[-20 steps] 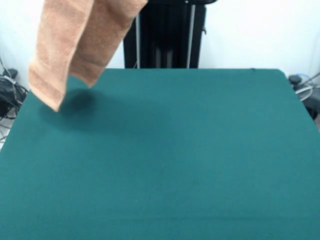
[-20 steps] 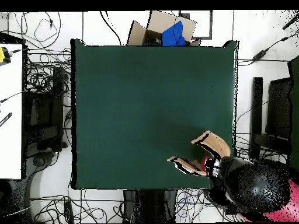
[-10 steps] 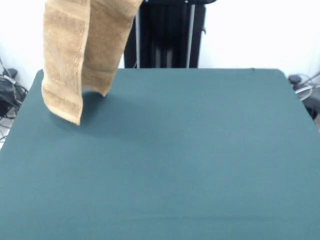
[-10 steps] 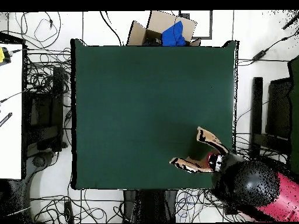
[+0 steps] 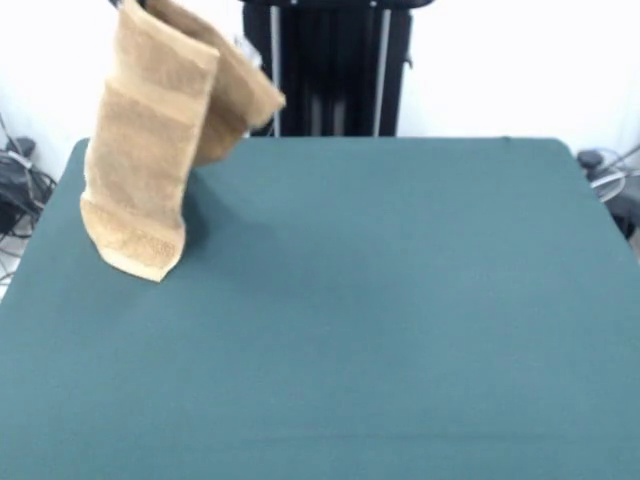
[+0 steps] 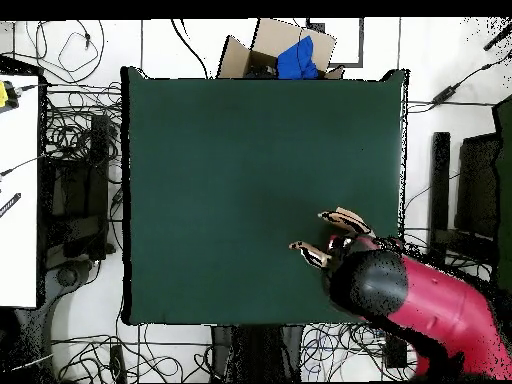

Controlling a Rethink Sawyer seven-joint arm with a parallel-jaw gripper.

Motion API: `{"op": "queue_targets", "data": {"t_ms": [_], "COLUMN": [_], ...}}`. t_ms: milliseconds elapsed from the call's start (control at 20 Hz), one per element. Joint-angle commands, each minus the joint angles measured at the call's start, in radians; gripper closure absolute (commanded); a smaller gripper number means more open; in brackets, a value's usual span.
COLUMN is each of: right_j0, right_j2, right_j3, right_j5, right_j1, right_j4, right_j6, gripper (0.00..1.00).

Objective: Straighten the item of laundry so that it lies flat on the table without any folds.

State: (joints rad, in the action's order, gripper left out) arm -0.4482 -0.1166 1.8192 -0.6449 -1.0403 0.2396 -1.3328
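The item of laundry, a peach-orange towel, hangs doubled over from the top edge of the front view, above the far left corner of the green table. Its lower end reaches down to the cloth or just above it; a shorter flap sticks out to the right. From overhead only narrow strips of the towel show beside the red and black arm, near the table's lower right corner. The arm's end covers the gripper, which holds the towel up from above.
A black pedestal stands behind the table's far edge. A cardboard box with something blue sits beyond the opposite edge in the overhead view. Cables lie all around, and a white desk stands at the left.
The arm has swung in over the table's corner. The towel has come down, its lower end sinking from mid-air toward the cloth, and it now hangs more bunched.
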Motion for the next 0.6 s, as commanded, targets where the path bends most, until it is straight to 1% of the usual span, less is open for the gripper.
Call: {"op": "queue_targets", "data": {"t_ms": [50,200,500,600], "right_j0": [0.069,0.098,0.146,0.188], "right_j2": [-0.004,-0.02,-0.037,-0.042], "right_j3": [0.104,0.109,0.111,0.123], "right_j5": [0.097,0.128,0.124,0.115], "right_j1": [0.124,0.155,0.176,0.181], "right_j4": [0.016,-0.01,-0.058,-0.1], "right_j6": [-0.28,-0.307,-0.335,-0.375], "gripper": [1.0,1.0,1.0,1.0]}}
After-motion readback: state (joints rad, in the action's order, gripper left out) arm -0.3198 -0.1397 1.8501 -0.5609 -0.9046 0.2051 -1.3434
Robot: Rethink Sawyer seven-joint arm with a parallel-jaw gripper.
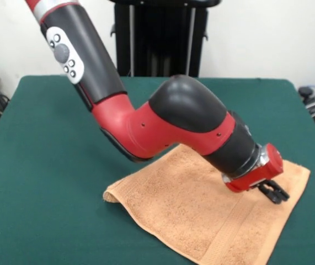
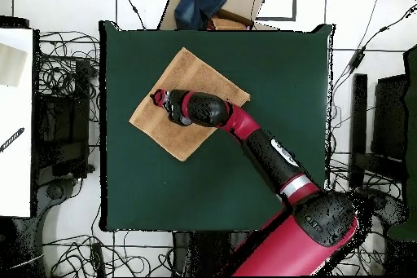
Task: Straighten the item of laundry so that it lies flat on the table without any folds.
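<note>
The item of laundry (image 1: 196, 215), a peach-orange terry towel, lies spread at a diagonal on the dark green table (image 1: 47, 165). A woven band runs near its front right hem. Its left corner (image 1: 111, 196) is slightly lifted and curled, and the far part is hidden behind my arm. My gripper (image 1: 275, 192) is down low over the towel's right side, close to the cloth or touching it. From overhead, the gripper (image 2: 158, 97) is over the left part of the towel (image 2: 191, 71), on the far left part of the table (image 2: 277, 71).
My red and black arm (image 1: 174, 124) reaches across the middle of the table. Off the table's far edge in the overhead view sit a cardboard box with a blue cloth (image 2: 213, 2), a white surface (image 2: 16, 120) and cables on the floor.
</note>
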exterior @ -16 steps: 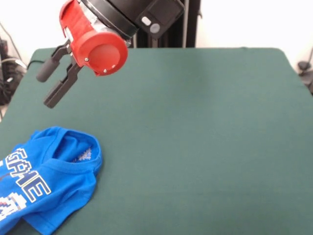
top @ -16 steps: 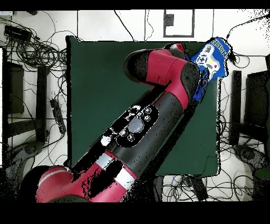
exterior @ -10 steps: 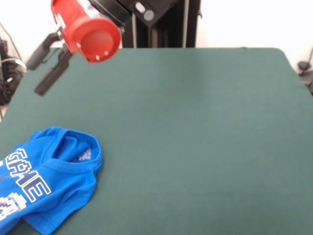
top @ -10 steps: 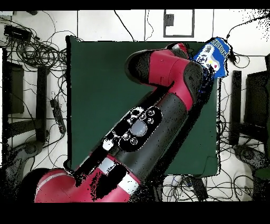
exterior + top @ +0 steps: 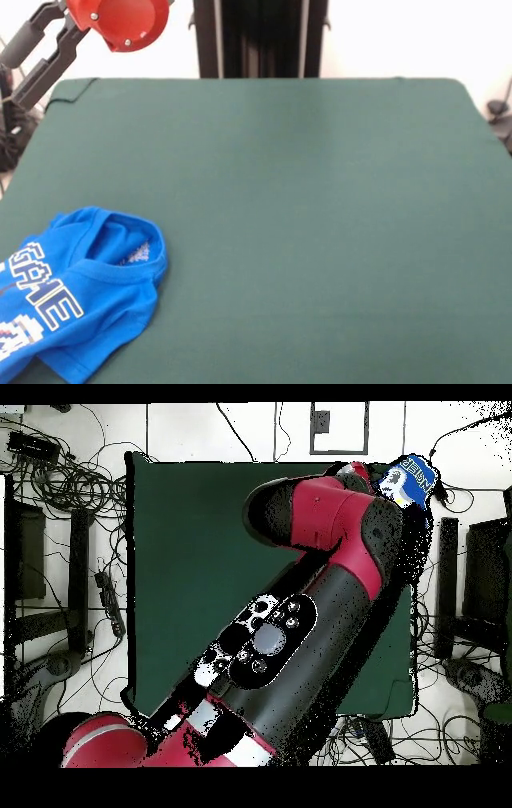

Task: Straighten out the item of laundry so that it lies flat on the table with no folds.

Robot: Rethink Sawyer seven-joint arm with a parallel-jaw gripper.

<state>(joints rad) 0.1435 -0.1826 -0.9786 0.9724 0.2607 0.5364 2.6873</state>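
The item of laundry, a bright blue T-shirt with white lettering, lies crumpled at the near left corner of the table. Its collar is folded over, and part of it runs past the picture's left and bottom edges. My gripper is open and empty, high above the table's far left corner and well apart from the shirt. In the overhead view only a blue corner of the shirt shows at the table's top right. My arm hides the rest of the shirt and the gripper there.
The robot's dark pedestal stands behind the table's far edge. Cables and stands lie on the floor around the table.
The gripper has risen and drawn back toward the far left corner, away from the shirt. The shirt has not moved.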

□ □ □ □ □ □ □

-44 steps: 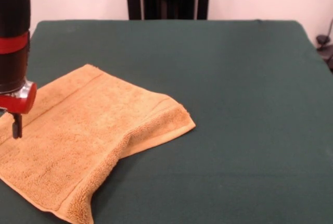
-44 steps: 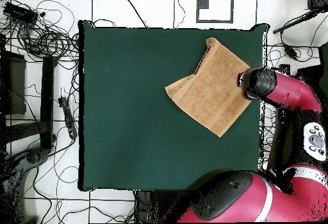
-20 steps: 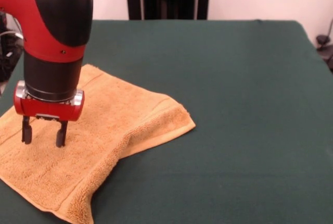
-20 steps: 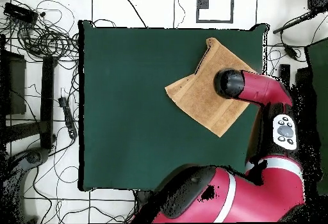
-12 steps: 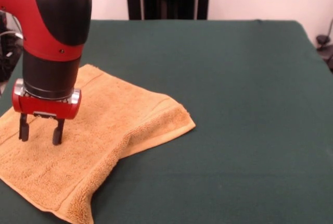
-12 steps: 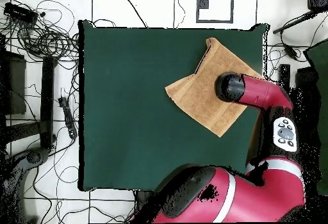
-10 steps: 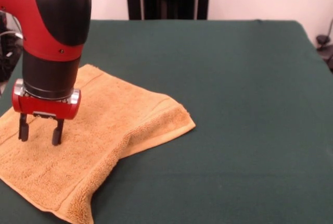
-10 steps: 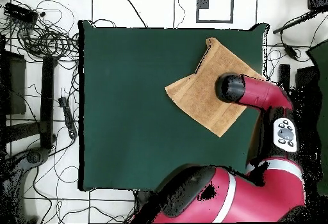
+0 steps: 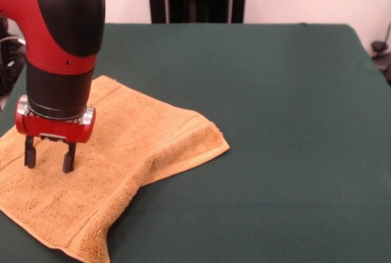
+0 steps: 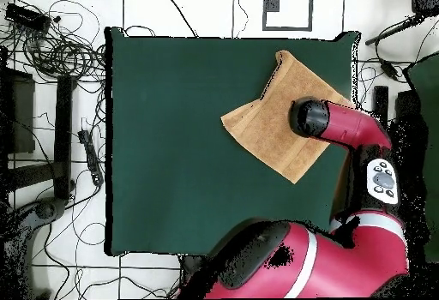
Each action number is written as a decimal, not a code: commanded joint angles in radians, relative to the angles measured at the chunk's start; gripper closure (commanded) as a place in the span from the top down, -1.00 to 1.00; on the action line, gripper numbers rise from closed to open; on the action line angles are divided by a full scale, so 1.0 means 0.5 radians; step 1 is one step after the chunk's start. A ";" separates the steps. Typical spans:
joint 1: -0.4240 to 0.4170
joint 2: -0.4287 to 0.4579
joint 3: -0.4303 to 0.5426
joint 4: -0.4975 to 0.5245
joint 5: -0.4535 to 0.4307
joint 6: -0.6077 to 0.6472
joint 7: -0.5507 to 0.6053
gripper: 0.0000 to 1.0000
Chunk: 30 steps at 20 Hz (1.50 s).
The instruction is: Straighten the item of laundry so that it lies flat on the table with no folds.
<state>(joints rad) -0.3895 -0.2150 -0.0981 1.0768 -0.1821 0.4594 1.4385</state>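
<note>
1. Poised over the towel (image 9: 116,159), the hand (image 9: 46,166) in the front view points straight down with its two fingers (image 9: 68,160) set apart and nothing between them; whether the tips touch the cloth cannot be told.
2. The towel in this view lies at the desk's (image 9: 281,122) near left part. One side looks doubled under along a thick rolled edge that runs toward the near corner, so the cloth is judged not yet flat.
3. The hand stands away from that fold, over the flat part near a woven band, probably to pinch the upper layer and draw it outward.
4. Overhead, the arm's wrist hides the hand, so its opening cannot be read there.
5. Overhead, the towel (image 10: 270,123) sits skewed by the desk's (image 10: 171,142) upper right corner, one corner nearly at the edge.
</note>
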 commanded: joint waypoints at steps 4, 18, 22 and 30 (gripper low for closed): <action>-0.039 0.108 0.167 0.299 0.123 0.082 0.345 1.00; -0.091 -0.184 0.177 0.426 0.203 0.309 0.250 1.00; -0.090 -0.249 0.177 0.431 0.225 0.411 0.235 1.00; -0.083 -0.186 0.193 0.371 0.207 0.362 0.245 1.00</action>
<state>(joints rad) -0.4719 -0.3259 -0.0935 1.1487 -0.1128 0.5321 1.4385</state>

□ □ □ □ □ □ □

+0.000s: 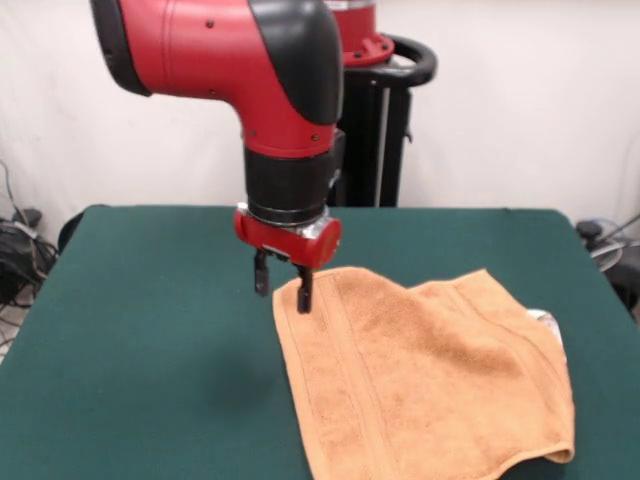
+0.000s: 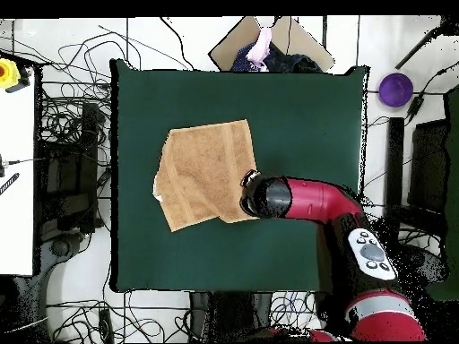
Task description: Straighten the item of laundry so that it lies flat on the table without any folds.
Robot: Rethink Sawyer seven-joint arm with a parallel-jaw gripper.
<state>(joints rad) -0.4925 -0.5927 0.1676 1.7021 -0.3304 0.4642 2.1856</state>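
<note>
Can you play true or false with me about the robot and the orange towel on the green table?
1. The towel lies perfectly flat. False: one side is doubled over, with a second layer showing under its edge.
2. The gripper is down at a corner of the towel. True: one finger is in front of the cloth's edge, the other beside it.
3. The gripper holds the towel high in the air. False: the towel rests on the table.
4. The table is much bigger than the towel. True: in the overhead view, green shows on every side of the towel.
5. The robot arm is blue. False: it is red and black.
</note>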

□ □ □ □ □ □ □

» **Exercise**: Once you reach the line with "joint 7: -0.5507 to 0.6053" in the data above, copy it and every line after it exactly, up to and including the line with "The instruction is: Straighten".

» **Task output**:
joint 7: -0.5507 to 0.6053
gripper: 0.0000 to 1.0000
Chunk: 30 steps at 20 Hz (1.50 s).
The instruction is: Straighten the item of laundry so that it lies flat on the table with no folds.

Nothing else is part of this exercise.